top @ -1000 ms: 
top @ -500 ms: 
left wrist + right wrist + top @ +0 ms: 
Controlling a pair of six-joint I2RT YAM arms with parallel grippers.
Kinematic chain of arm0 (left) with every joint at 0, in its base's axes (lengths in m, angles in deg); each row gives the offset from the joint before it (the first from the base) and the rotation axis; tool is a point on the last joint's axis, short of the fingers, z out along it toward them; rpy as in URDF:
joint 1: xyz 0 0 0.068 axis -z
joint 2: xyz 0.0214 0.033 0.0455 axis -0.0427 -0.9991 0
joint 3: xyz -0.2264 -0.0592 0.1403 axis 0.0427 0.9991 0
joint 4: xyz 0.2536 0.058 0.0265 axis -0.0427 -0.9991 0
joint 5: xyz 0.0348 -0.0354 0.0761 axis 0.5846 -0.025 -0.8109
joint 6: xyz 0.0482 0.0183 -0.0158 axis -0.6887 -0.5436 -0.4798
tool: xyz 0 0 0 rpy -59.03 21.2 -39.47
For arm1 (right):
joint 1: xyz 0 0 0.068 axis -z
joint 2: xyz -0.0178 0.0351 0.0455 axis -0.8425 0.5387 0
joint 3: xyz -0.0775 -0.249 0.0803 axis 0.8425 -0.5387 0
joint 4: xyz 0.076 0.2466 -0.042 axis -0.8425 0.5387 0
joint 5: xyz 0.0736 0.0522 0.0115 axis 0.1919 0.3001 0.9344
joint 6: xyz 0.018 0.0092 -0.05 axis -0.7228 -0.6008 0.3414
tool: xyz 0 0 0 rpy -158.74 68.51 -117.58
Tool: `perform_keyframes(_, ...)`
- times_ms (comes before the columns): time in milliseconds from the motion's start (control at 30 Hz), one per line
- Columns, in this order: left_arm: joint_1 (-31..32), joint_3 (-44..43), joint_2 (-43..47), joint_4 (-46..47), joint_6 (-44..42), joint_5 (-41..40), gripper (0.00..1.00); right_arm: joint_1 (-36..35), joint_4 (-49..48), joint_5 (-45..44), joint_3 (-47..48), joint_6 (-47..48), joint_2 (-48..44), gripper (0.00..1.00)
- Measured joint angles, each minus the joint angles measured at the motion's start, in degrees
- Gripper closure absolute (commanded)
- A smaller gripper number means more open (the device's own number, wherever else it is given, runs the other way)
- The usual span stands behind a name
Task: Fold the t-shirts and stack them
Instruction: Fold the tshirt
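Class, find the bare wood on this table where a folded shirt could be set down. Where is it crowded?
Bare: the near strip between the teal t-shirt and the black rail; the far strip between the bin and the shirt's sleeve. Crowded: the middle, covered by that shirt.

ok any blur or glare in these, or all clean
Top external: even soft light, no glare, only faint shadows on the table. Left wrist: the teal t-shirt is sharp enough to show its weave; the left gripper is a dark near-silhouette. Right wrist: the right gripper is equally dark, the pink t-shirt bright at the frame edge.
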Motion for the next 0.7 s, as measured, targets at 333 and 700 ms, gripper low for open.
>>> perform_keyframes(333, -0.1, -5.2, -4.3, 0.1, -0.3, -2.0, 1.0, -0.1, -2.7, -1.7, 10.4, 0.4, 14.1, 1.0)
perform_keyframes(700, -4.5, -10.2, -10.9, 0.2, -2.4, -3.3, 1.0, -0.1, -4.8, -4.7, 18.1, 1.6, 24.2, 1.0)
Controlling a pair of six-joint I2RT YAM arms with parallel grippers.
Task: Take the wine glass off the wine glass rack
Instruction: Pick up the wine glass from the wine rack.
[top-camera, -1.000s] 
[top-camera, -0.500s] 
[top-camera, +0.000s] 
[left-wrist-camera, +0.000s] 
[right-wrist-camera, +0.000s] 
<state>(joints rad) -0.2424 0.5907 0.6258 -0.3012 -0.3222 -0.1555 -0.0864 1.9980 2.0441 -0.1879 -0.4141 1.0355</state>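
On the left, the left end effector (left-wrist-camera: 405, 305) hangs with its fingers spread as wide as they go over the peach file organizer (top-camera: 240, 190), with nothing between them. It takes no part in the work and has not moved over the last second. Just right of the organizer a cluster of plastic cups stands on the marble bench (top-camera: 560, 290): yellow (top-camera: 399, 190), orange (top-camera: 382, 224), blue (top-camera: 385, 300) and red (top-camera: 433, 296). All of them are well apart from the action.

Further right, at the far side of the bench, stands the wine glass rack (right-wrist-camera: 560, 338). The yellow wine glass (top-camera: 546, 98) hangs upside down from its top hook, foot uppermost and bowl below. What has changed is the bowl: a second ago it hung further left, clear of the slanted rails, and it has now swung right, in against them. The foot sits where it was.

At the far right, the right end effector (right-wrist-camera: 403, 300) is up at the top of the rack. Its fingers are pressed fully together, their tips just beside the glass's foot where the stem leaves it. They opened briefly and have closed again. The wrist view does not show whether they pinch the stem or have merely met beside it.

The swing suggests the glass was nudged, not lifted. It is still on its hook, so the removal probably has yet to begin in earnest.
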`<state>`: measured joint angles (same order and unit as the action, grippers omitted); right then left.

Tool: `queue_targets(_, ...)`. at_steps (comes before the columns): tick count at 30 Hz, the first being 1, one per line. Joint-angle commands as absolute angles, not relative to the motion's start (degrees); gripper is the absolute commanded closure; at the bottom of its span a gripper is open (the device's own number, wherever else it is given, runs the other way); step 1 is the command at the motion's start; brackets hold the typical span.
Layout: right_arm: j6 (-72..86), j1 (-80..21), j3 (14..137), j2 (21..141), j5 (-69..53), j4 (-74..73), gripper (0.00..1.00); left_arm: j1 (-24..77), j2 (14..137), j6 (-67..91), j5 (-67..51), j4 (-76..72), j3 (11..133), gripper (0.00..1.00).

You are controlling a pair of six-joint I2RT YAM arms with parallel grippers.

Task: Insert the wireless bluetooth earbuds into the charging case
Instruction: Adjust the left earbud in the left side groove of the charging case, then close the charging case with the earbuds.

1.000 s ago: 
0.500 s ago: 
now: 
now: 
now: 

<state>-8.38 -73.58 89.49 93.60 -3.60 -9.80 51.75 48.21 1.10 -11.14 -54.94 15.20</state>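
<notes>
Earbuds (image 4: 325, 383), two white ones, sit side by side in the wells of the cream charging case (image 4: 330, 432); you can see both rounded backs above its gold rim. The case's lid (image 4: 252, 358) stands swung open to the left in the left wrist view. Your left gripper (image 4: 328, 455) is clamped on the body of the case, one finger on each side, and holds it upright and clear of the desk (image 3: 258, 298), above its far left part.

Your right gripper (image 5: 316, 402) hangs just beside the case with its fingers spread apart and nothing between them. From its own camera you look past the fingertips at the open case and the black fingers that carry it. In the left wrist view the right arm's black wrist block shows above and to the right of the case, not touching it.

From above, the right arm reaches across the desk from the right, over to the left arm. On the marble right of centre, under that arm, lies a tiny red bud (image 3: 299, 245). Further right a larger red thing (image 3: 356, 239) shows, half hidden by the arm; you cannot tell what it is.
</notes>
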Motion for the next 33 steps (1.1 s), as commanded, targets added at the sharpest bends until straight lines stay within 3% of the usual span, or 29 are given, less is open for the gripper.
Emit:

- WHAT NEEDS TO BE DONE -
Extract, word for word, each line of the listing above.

- TASK RESULT -
top @ -1000 ms: 
top @ -500 ms: 
left wrist + right wrist + top @ +0 ms: 
Controlling a pair of six-joint I2RT YAM arms with parallel grippers.
Kinematic chain of arm0 (left) with every joint at 0, in its base's axes (lengths in m, angles in deg); each row gives the offset from the joint before it (the first from the base) and the rotation axis; tool is a point on the last joint's axis, short of the fingers, z out along it toward them; rpy as in URDF:
joint 1: xyz 0 0 0.068 axis -z
joint 2: xyz 0.0214 0.033 0.0455 axis -0.0427 -0.9991 0
joint 3: xyz -0.2264 -0.0592 0.1403 axis 0.0427 0.9991 0
joint 4: xyz 0.2536 0.058 0.0265 axis -0.0427 -0.9991 0
joint 5: xyz 0.0348 -0.0354 0.0761 axis 0.5846 -0.025 -0.8109
joint 6: xyz 0.0482 0.0183 -0.0158 axis -0.6887 -0.5436 -0.4798
tool: xyz 0 0 0 rpy -59.03 21.2 -39.47
For arm1 (right):
joint 1: xyz 0 0 0.068 axis -z
joint 2: xyz -0.0178 0.0351 0.0455 axis -0.8425 0.5387 0
joint 3: xyz -0.0775 -0.249 0.0803 axis 0.8425 -0.5387 0
joint 4: xyz 0.076 0.2466 -0.042 axis -0.8425 0.5387 0
joint 5: xyz 0.0736 0.0522 0.0115 axis 0.1919 0.3001 0.9344
joint 6: xyz 0.018 0.0092 -0.05 axis -0.7228 -0.6008 0.3414
tool: xyz 0 0 0 rpy -158.74 68.51 -117.58
Tool: `perform_keyframes(_, ...)`
- times_ms (comes before the columns): time in milliseconds from the motion's start (control at 30 Hz), one per line
- Columns, in this order: left_arm: joint_1 (-31..32), joint_3 (-44..43), joint_2 (-43..47), joint_4 (-46..47), joint_6 (-44..42), joint_5 (-41..40), gripper (0.00..1.00); right_arm: joint_1 (-36..35), joint_4 (-49..48), joint_5 (-45..44), joint_3 (-47..48), joint_6 (-47..48), joint_2 (-48..44), gripper (0.00..1.00)
- Measured joint angles, each minus the joint angles measured at the motion's start, in degrees
- Gripper closure absolute (commanded)
- A smaller gripper number means more open (the device's own number, wherever else it is given, runs the other way)
- The usual span stands behind a name
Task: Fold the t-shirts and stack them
Instruction: Fold the tshirt
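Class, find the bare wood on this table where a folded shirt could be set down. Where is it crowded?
Bare: the near strip between the teal t-shirt and the black rail; the far strip between the bin and the shirt's sleeve. Crowded: the middle, covered by that shirt.

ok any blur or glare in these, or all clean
Top external: even soft light, no glare, only faint shadows on the table. Left wrist: the teal t-shirt is sharp enough to show its weave; the left gripper is a dark near-silhouette. Right wrist: the right gripper is equally dark, the pink t-shirt bright at the frame edge.
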Motion for the next 0.7 s, as measured, targets at 333 and 700 ms, gripper low for open.
>>> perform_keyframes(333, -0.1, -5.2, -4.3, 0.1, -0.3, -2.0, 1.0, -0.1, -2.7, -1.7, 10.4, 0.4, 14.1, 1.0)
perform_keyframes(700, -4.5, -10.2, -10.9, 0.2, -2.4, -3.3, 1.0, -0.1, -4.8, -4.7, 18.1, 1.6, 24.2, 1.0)
Controlling a pair of six-joint I2RT YAM arms with parallel grippers.
Task: Take the wine glass off the wine glass rack
Instruction: Pick up the wine glass from the wine rack.
[top-camera, -1.000s] 
[top-camera, -0.500s] 
[top-camera, +0.000s] 
[left-wrist-camera, +0.000s] 
[right-wrist-camera, +0.000s] 
<state>(joints rad) -0.2424 0.5907 0.6258 -0.3012 -0.3222 -0.1555 -0.0864 1.9980 2.0441 -0.1879 -0.4141 1.0355</state>
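On the left, the left end effector (left-wrist-camera: 405, 305) hangs with its fingers spread as wide as they go over the peach file organizer (top-camera: 240, 190), with nothing between them. It takes no part in the work and has not moved over the last second. Just right of the organizer a cluster of plastic cups stands on the marble bench (top-camera: 560, 290): yellow (top-camera: 399, 190), orange (top-camera: 382, 224), blue (top-camera: 385, 300) and red (top-camera: 433, 296). All of them are well apart from the action.

Further right, at the far side of the bench, stands the wine glass rack (right-wrist-camera: 560, 338). The yellow wine glass (top-camera: 546, 98) hangs upside down from its top hook, foot uppermost and bowl below. What has changed is the bowl: a second ago it hung further left, clear of the slanted rails, and it has now swung right, in against them. The foot sits where it was.

At the far right, the right end effector (right-wrist-camera: 403, 300) is up at the top of the rack. Its fingers are pressed fully together, their tips just beside the glass's foot where the stem leaves it. They opened briefly and have closed again. The wrist view does not show whether they pinch the stem or have merely met beside it.

The swing suggests the glass was nudged, not lifted. It is still on its hook, so the removal probably has yet to begin in earnest.
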`<state>`: measured joint angles (same order and unit as the action, grippers omitted); right then left.

Tool: `queue_targets(_, ...)`. at_steps (comes before the columns): tick count at 30 Hz, the first being 1, one per line. Joint-angle commands as absolute angles, not relative to the motion's start (degrees); gripper is the absolute commanded closure; at the bottom of its span a gripper is open (the device's own number, wherever else it is given, runs the other way); step 1 is the command at the motion's start; brackets hold the typical span.
Layout: right_arm: j6 (-72..86), j1 (-80..21), j3 (14..137), j2 (21..141), j5 (-69..53), j4 (-74..73), gripper (0.00..1.00); left_arm: j1 (-24..77), j2 (14..137), j6 (-67..91), j5 (-67..51), j4 (-76..72), j3 (11..133), gripper (0.00..1.00).

You are controlling a pair of six-joint I2RT YAM arms with parallel grippers.

Task: Insert the wireless bluetooth earbuds into the charging case
Instruction: Adjust the left earbud in the left side groove of the charging case, then close the charging case with the earbuds.

1.000 s ago: 
0.500 s ago: 
now: 
now: 
now: 

<state>-8.38 -73.58 89.49 93.60 -3.60 -9.80 51.75 48.21 1.10 -11.14 -54.94 15.20</state>
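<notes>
Earbuds (image 4: 325, 383), two white ones, sit side by side in the wells of the cream charging case (image 4: 330, 432); you can see both rounded backs above its gold rim. The case's lid (image 4: 252, 358) stands swung open to the left in the left wrist view. Your left gripper (image 4: 328, 455) is clamped on the body of the case, one finger on each side, and holds it upright and clear of the desk (image 3: 258, 298), above its far left part.

Your right gripper (image 5: 316, 402) hangs just beside the case with its fingers spread apart and nothing between them. From its own camera you look past the fingertips at the open case and the black fingers that carry it. In the left wrist view the right arm's black wrist block shows above and to the right of the case, not touching it.

From above, the right arm reaches across the desk from the right, over to the left arm. On the marble right of centre, under that arm, lies a tiny red bud (image 3: 299, 245). Further right a larger red thing (image 3: 356, 239) shows, half hidden by the arm; you cannot tell what it is.
</notes>
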Motion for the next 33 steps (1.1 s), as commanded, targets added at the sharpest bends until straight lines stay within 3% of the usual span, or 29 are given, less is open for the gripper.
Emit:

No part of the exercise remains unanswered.